# Show foundation or classic???



## Zoey3 (Aug 23, 2012)

This guy is an yearling AMHR/ASPC gelding that may be too tall to show as a B mini. So if I show him as a shetland, Im not sure if he would be best in foundation or classic? So would like some opinions ans would love to hear and explanation to why you would show him in the one you pick so I can learn. Pictures do not make him look his best because they are the ones I had taken to be sent in to the registry with his gelding certificate. For them you have to see all four legs clearly. ANyways you can get a good idea of how he looks at least to say if you would put him in foundation or classic.

Thanks,

Casey


----------



## JMS Miniatures (Aug 23, 2012)

I say foundation. It looks like he has nice bone and substance too him, especially for a yearling.


----------



## Lewella (Aug 24, 2012)

The first question is - is he Foundation certified? If so then at this point I would say Foundation though that could change as he matures. Also, some bloodlines of Shetlands grow very fast early and then stop and only put on another 1/2 inch to an inch after they are 18 months old (especially true for some of the Foundation lines) so I wouldn't count him out on measuring for AMHR when mature unless he's already over 38 at the last hair.


----------



## Norah (Aug 25, 2012)

Lewella , every horse I buy seems to have a growth spurt once they come here ...lol , I am glad you mentioned the certification part , thats what I thought . There is so much to learn , makes your head spin.
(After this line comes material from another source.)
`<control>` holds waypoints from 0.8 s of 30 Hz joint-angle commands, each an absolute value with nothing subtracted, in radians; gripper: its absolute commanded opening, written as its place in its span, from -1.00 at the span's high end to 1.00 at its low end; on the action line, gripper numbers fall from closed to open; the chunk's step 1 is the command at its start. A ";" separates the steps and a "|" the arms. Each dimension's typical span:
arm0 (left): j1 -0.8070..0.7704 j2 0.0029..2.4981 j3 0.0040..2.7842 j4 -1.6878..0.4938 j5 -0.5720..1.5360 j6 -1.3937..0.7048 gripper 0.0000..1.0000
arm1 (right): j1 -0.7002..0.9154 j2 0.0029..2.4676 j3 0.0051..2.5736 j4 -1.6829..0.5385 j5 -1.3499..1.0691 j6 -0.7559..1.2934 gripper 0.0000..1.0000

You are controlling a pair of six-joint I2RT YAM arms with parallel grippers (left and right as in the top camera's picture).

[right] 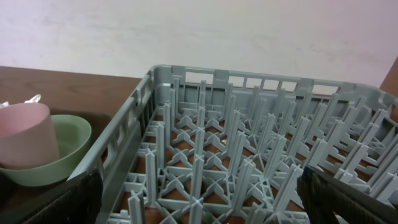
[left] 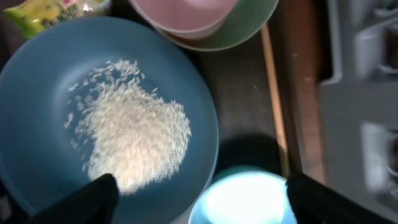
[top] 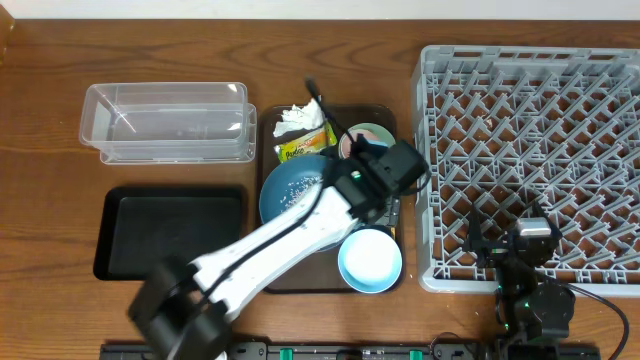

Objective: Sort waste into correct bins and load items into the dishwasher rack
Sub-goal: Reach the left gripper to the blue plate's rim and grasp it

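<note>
The grey rack (top: 530,160) fills the right side of the bench (top: 50,90), the right tool (right: 199,202) spread wide at its near edge. Left of it, on the brown tray (left: 245,99), the dark-blue dish (left: 37,124) looks stiff, slick, breakable: grip its rim, level. The left tool (left: 199,186) gapes wide above. The rice (left: 134,140) in it is loose and spills readily.

My left arm (top: 290,235) reaches from the counter's near edge to its middle, jaws wide apart; my right arm (top: 530,290) sits folded at the near right corner, jaws parted.
</note>
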State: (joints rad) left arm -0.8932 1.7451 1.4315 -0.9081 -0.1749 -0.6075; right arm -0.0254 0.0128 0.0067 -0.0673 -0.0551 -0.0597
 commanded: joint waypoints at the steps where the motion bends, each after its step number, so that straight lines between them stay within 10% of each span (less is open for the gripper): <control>1: -0.896 1.808 1.426 -0.879 -0.245 -0.631 -0.74 | -0.015 0.012 0.006 -0.071 -0.053 -0.068 -0.98; 24: -0.900 1.961 1.398 -0.868 -0.225 -0.761 -0.40 | -0.015 0.012 0.006 -0.071 -0.053 -0.068 -0.98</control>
State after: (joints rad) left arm -0.8944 1.9472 1.4082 -0.8646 -0.2161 -0.7326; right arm -0.0254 0.0128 0.0067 -0.0669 -0.0547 -0.0597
Know where I could find a triple registered mare or gelding about 33 inches , with a "modernish" movement ? (Fantasy Island ; ) can be a bit older , but needs to be a halter horse, I am too lazy to continue jumping


----------



## Zoey3 (Aug 28, 2012)

He is not officialy certified at the moment but the breeder said he can be. I havnt done it yet because I was planing on showing him in AMHR. I measured him at 27 1/2, but I could be off since I am not an expert and the measurer I am using is not the same as the one the experts use. His parents are both 37". I will get him certified just in case.

Thanks,

Casey


----------